Opened 2 years ago
Last modified 2 months ago
#60002 new defect (bug)
maybe_convert_table_to_utf8mb4() not work with new version of MySQL/MariaDB.
| Reported by: |
|
Owned by: | |
|---|---|---|---|
| Milestone: | Awaiting Review | Priority: | normal |
| Severity: | normal | Version: | |
| Component: | General | Keywords: | |
| Focuses: | Cc: |
Description
From [this document](https://mariadb.com/kb/en/unicode/).

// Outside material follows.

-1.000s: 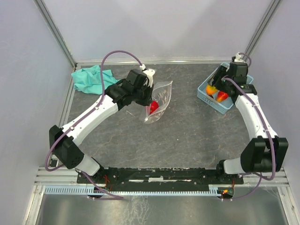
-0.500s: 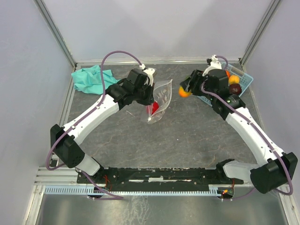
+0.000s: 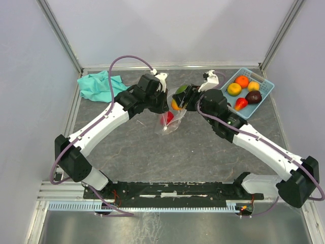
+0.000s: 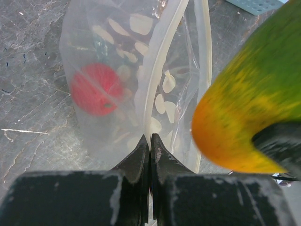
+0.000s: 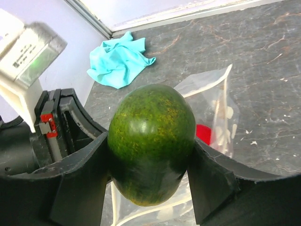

They said:
From MariaDB 10.6, utf8 is by default an alias for utf8mb3
And from [this document](https://dev.mysql.com/doc/refman/8.0/en/charset-unicode-utf8mb3.html) in MySQL. They said:
Historically, MySQL has used utf8 as an alias for utf8mb3; beginning with MySQL 8.0.28, utf8mb3 is used exclusively in the output of SHOW statements and in Information Schema tables when this character set is meant.
It can be refer to [this issue](https://core.trac.wordpress.org/changeset/53918).
So, from this simple MySQL code:
CREATE TABLE testing (
id bigint(20) NOT NULL AUTO_INCREMENT,
name varchar(50) DEFAULT NULL,
PRIMARY KEY (id)
) DEFAULT CHARSET=utf8 AUTO_INCREMENT=1
If you run on MariaDB 10.6 or newer (for me it is 10.6.7) the utf8 column will be automatically changed to utf8mb3_general_ci.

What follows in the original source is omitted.